Bioethicists generally approve of surrogates making decisions for incompetent patients.6 Courts have recognized that incompetent, developmentally disabled persons must have others make medical decisions for them.3 “
WHO ARE THE SURROGATES, BUT THOSE PAID IN AND BY THE SYSTEM. ATTACH TO THAT THE CONSIDERATION THAT EUGENICS HAD TO DO WITH A SORT OF POPULATION CONTROL AND ATTACH TO THAT THE LONG STATED NEED TO REDUCE POPULATION BY THE SAME ELITE WHO ADVOCATE INCLUSION/ NET ZERO/ AND STERILIATION. IS THERE A DUAL PURPOSE?
Who views these larger themes together, with the avarice of a system, that would hunt children and separate them from informed consent and their parents. The hunters are hungry and its the children who are being fed the price of medicalization.
Who is speaking up for children where dissent in transgender centers discourage having ‘concerns’ that dispute the medicalization of the children.
Are minors actually having decision made for them that systemizes and fast tracks sterilization? We can’t discuss?
Increasingly Detransitionners and Whistle blowers and law suits are coming to light, that establish ugly side effects the children regret, or sterilization that the children regret. This is now an acceptable side effect of INCLUSION. Inclusion that hurts should be reframed.
Its not that there aren’t trans individuals in need of love compassion and acceptance in our society, its that when we cast too wide and net the unintended consequences (or are they intended if you may not remedy them or question them or you end up in jail for so doing?) I grew up believing in God, and that love thy neighbour was an important tenet. That will include loving someone I have an ideological difference with. What that love looks like may include strong political disagreement and the courage to raise. That love may include praying for their healing, for their strength and for their comfort with who they are.

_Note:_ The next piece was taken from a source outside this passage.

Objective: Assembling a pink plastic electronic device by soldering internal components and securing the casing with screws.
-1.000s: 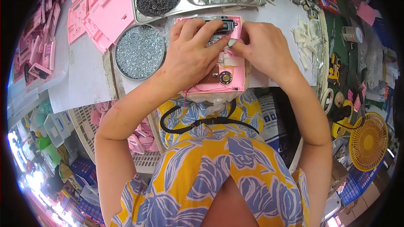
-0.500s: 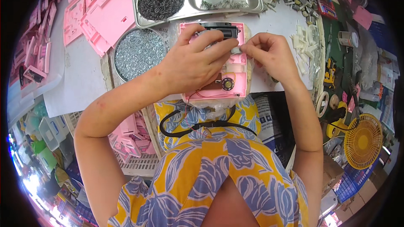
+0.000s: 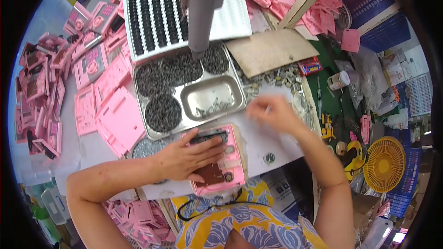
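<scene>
My left hand (image 3: 189, 154) lies across a pink plastic housing (image 3: 236, 157), fingers stretched out and holding it against the work surface. Inside the housing are a black slotted part, a brown board (image 3: 208, 174) and a round speaker-like piece (image 3: 228, 176); my fingers cover some of the interior. To the right of the metal tray (image 3: 159, 131), my right hand (image 3: 272, 113) hovers over the table, apart from the housing. It is smeared by motion, its fingers seem bent, and whether anything is in them does not show.
Dark springs (image 3: 164, 113) fill several tray compartments. Beyond stands a white rack (image 3: 247, 23) of black parts, with a grey post (image 3: 203, 14) in front. Pink panels (image 3: 120, 124) are stacked at left. Small metal parts (image 3: 277, 77) lie beside a tan board (image 3: 272, 50). A yellow fan (image 3: 384, 163) is at right.
My right hand has left the housing, moving right and away from me. My left hand stays on the housing, its fingers now flatter. The view has shifted, showing more of the far table.
</scene>
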`<state>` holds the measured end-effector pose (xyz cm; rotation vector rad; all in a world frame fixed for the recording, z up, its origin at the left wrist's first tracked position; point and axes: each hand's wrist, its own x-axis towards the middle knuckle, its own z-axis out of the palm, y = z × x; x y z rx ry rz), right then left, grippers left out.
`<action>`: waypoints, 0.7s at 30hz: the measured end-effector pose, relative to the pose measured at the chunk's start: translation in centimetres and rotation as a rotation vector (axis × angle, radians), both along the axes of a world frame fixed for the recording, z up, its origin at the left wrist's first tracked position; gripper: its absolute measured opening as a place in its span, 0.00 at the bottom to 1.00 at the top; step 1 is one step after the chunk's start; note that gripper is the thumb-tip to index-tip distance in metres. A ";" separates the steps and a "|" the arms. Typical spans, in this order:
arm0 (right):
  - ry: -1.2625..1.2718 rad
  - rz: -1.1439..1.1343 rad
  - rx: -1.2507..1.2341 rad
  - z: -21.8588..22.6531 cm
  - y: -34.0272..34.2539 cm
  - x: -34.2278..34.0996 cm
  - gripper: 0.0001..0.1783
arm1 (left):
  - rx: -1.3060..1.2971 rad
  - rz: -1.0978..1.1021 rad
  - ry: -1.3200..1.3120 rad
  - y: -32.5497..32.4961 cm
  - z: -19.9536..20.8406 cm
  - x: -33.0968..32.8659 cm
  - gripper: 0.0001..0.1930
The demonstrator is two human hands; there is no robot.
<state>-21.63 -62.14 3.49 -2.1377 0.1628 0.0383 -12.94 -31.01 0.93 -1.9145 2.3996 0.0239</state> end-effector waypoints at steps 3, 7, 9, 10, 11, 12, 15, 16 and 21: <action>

I’ve always believed that God has a path for us. Some of the strongest advocates use the pain of their past to inform and provide context on the present. The courage to speak up in times of IMPOSED silence is more important when those in need of the voice are most vulnerable. Death is not the only choice absent medicalization. Any system that separates the vulnerable from protections ought to be fought with words and breaking the fragility of silence. Courage is what leads. and Fear is why fragile silence is allowed to flourish.

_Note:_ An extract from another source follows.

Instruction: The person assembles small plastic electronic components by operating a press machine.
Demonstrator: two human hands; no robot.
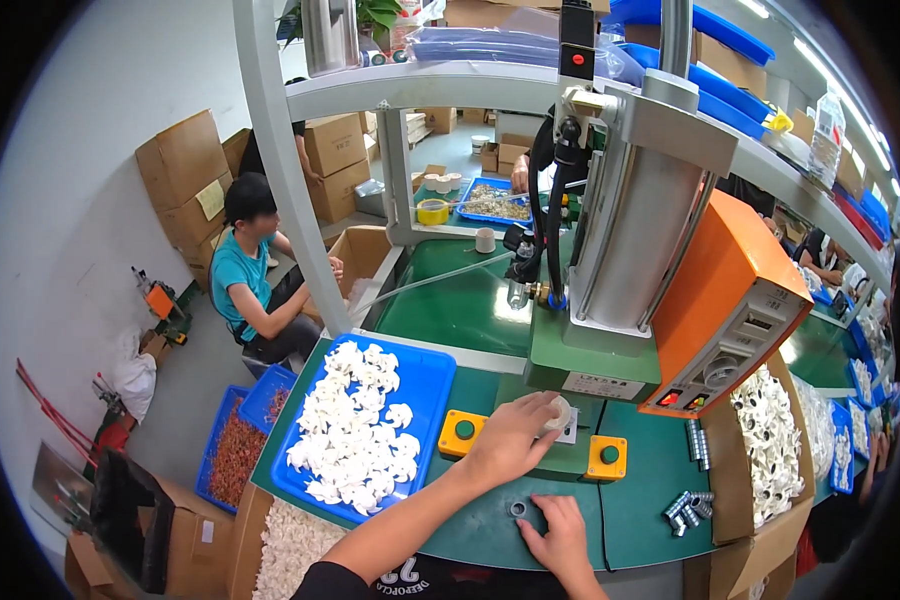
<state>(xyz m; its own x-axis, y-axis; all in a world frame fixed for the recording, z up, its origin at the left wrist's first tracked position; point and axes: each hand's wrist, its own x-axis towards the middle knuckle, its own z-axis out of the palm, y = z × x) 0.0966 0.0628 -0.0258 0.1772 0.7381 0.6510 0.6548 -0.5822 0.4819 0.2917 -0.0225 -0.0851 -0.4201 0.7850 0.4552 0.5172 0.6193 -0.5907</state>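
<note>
My left hand (510, 437) reaches in under the green press head (595, 365), its fingers closed about a whitish round plastic part (561, 414) on the press base. Some of the fingertips' contact is hidden. Close to the table's front edge, my right hand (562, 540) has thumb and fingers apart. A small grey metal ring (517, 508) lies on the green tabletop (470, 535) by its thumb. Yellow button boxes with green buttons flank the press base, a left one (463, 430) and a right one (608, 456).
On the left stands a blue tray (435, 400) heaped with white plastic parts. More metal rings (688, 512) lie to the right, beside a carton (745, 480) of white parts. An orange control box (735, 300) adjoins the press cylinder (630, 230). A seated person (260, 275) works beyond the frame post.
</note>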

The previous legal context in the Eugenics movement meant that we should have more ways to ensure the system doesn’t fast track consequences that turn ugly when regret sets in.
And if we don’t want to be responsible, cautious and protective of these consequences, why not? Time rather than ‘affirmation’ and ‘medicalization’ and surgical removal of reproductive organs used to be the measure of certainty.

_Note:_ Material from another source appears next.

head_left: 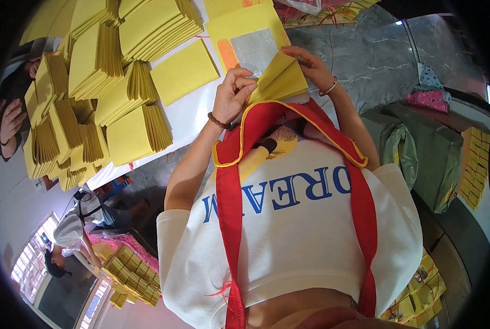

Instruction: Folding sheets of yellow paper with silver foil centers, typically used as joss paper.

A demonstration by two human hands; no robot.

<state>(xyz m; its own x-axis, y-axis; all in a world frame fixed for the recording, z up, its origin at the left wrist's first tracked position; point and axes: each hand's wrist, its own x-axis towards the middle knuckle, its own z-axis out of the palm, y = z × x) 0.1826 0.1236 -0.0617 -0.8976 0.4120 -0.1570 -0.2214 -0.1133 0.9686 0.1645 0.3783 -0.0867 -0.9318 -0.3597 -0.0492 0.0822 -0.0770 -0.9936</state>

This doesn’t deny the ‘trans’ individual, rather it protects the child who may have mental health issues (that is prima facie being acknowledged) that need to be explored to ensure in fact one size fits all in fact does fit all.
The incidents when it does not fit, creates a lifetime of pain for individuals we ought to be protecting.
It is the perfect TORT, and we are ignoring it. Such systems should err on the side of non-medical-intervention; of having protections in place, and keeping the parent an ally.
Remember the light of day, and how these decisions are viewed depends of course on the lens applied. Should we apply one that protects? and learns from the ugly Eugenics movements of the past?